Le contrat de licence est un outil juridique essentiel dans l’industrie musicale. Mais à l’heure où la musique indépendante redouble de créativité pour exister face aux majors, comprendre ce mécanisme devient un atout essentiel pour tout label ou artiste. Il s’agit d’un accord par lequel le titulaire des droits d’une œuvre (le concédant, souvent l’artiste ou le label) autorise un tiers (le licencié, généralement un autre label ou distributeur) à exploiter cette œuvre, dans un cadre précis défini par le contrat lui-même.
À la différence d’un contrat de cession de droits, où l’on transfère entièrement la propriété d’une œuvre, la licence accorde seulement le droit d’exploiter, pour une durée, un territoire, des supports ou des usages définis.
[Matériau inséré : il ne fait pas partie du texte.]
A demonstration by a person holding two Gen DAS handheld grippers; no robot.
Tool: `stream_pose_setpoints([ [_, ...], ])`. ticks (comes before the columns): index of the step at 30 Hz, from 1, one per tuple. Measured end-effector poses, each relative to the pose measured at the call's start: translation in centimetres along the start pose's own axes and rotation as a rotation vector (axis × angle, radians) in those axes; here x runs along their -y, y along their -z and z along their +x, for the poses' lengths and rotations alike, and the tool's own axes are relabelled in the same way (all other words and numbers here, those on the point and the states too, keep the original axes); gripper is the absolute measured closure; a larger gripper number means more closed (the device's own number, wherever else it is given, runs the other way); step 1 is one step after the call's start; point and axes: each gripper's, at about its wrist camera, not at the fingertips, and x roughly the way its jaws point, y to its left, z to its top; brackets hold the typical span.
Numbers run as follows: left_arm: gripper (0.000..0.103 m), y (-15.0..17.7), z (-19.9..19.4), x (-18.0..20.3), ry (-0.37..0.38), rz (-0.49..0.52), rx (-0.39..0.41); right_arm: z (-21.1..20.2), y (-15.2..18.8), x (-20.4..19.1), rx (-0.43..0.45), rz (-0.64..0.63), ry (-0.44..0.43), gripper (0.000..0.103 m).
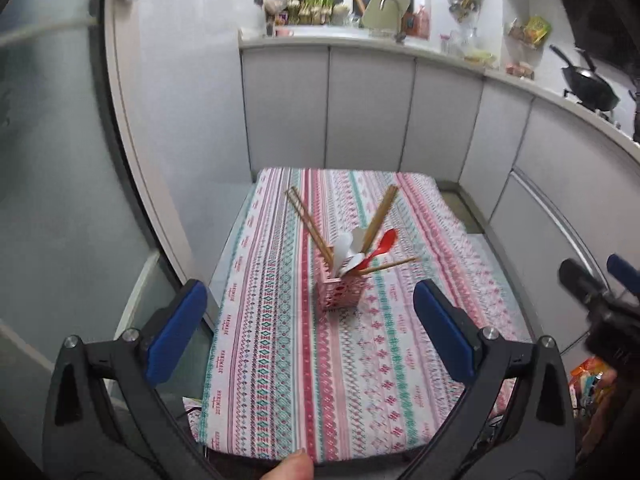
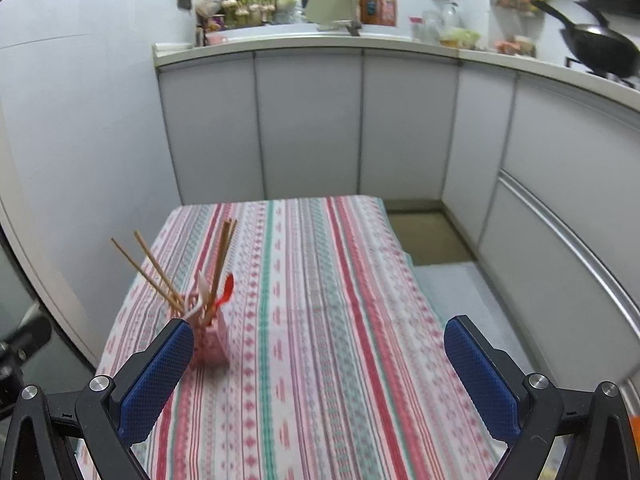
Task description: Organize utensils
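Note:
A pink perforated utensil holder (image 1: 342, 290) stands upright on the patterned tablecloth (image 1: 280, 360). It holds wooden chopsticks (image 1: 308, 220), a red spoon (image 1: 384, 242) and white spoons (image 1: 344, 252). My left gripper (image 1: 310, 320) is open and empty, above the table's near half, the holder between and beyond its fingers. In the right wrist view the holder (image 2: 210, 338) stands just beyond the left finger (image 2: 156, 376) of my right gripper (image 2: 316, 360), which is open and empty. The chopsticks (image 2: 160, 276) and red spoon (image 2: 227, 288) lean out of it.
White kitchen cabinets (image 2: 308, 120) run behind and right of the table. The counter carries a sink tap (image 2: 344, 4), bottles, plants and a black wok (image 2: 600, 52). A white wall (image 1: 180, 120) is left. The right gripper's body (image 1: 600, 300) shows at the left view's right edge.

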Motion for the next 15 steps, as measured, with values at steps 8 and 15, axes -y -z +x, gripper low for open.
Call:
stream_pose_setpoints([
  [8,0.001,0.8,-3.6,1.0,-0.037,-0.008,0.045,-6.1,1.1,0.1,0.015,-0.025,0.090,0.000],
  [15,0.001,1.4,-4.6,0.9,-0.064,-0.024,0.061,-7.8,1.1,0.2,0.028,-0.028,0.122,0.000],
])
C’est donc une formule souple, qui peut se décliner à l’international, ou sur un format (vinyle, streaming, compilation…) particulier.
- Le titulaire des droits conserve la propriété de l’œuvre : il n’abandonne pas sa création.
- L’exploitation concédée reste encadrée : droits limités dans le temps et l’espace, supports définis à l’avance.
- Une rémunération est prévue : avance financière, redevances (royalties), minimum garanti…
Dans la scène indépendante, la licence est souvent la clé pour démultiplier la portée d’un projet tout en gardant le contrôle artistique et financier.